**Task to complete**
What are the lines from the one with "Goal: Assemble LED" through the end of the records below, written out exactly and without the pictures?
── Data ──
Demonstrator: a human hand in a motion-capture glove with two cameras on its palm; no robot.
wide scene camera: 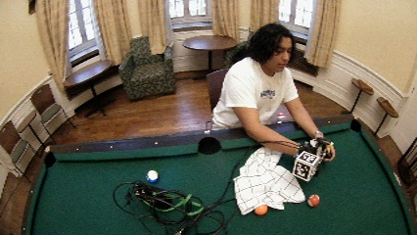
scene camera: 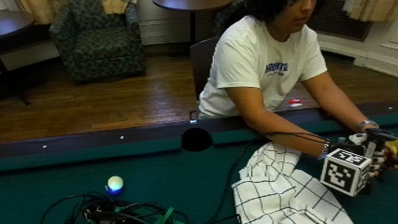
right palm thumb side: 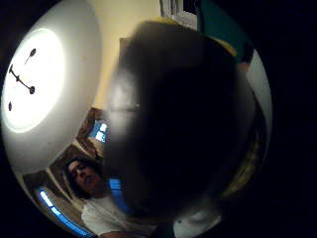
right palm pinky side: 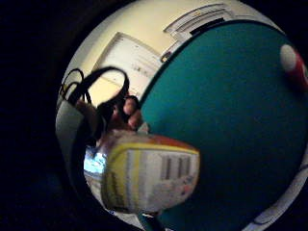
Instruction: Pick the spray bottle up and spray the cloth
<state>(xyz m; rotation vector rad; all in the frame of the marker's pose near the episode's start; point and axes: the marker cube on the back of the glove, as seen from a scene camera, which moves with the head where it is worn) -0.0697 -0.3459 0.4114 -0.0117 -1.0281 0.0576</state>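
The gloved right hand (scene camera: 373,149) is curled round the spray bottle (right palm pinky side: 149,175), held above the green felt (wide scene camera: 84,200). The checked cloth (scene camera: 280,191) lies flat just beside that hand, toward table centre, so the nozzle must turn that way. The bottle's axis is unclear. No containers are visible.
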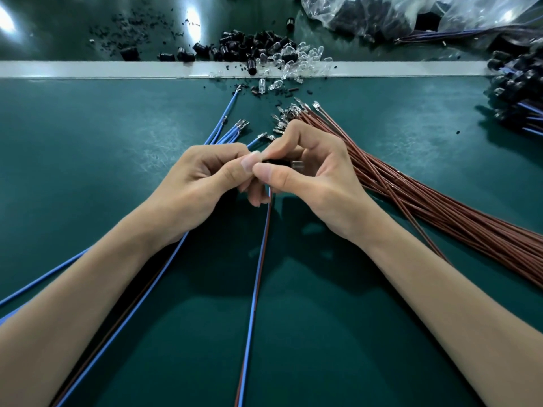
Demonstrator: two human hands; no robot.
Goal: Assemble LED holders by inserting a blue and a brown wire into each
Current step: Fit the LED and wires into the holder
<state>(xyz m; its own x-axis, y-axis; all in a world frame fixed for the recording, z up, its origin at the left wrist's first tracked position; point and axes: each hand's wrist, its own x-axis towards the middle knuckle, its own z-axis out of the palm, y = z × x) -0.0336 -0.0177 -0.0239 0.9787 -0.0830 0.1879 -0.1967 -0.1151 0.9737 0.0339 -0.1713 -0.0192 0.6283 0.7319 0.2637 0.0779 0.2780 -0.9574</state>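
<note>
Both hands meet at the middle of the green mat. My right hand (pixel 305 174) pinches a small black LED holder (pixel 282 163) between thumb and forefinger; most of the holder is hidden by fingers. My left hand (pixel 205 177) pinches the wires where they enter the holder. A blue wire (pixel 252 304) and a brown wire (pixel 260 274) hang side by side from the hands toward me. Loose blue wires (pixel 226 133) fan out behind my left hand. A thick bundle of brown wires (pixel 440 207) lies to the right.
Black holders (pixel 249 45) and clear LEDs (pixel 293 58) are heaped along a white strip (pixel 88 69) at the back. A plastic bag (pixel 411 13) of parts sits at back right. Finished assemblies (pixel 520 95) pile at the right edge. Another blue wire (pixel 123 324) runs under my left forearm.
</note>
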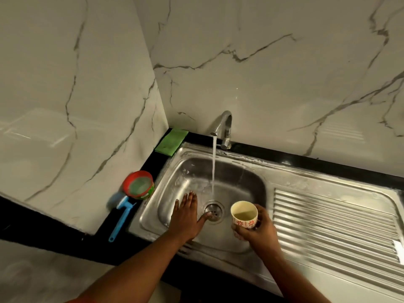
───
**Your solution**
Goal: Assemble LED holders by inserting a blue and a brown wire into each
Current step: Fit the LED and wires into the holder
<state>(xyz m; its own x-axis, y-axis; all in a world frame fixed for the recording, z up, its origin at the left wrist's first tracked position; point and axes: each hand's wrist, its own x-axis towards the middle knuckle, its own z-axis out of the palm, y = z × x) -0.0336 -0.0177 -0.0239 0.9787 -0.0830 0.1879 -0.1967 -0.1151 0.9737 0.0339 -0.1713 -0.0192 0.6283 0.7319 0.2637 0.0779 0.2780 -0.9574</state>
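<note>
Both hands meet at the middle of the green mat. My right hand (pixel 305 174) pinches a small black LED holder (pixel 282 163) between thumb and forefinger; most of the holder is hidden by fingers. My left hand (pixel 205 177) pinches the wires where they enter the holder. A blue wire (pixel 252 304) and a brown wire (pixel 260 274) hang side by side from the hands toward me. Loose blue wires (pixel 226 133) fan out behind my left hand. A thick bundle of brown wires (pixel 440 207) lies to the right.
Black holders (pixel 249 45) and clear LEDs (pixel 293 58) are heaped along a white strip (pixel 88 69) at the back. A plastic bag (pixel 411 13) of parts sits at back right. Finished assemblies (pixel 520 95) pile at the right edge. Another blue wire (pixel 123 324) runs under my left forearm.
</note>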

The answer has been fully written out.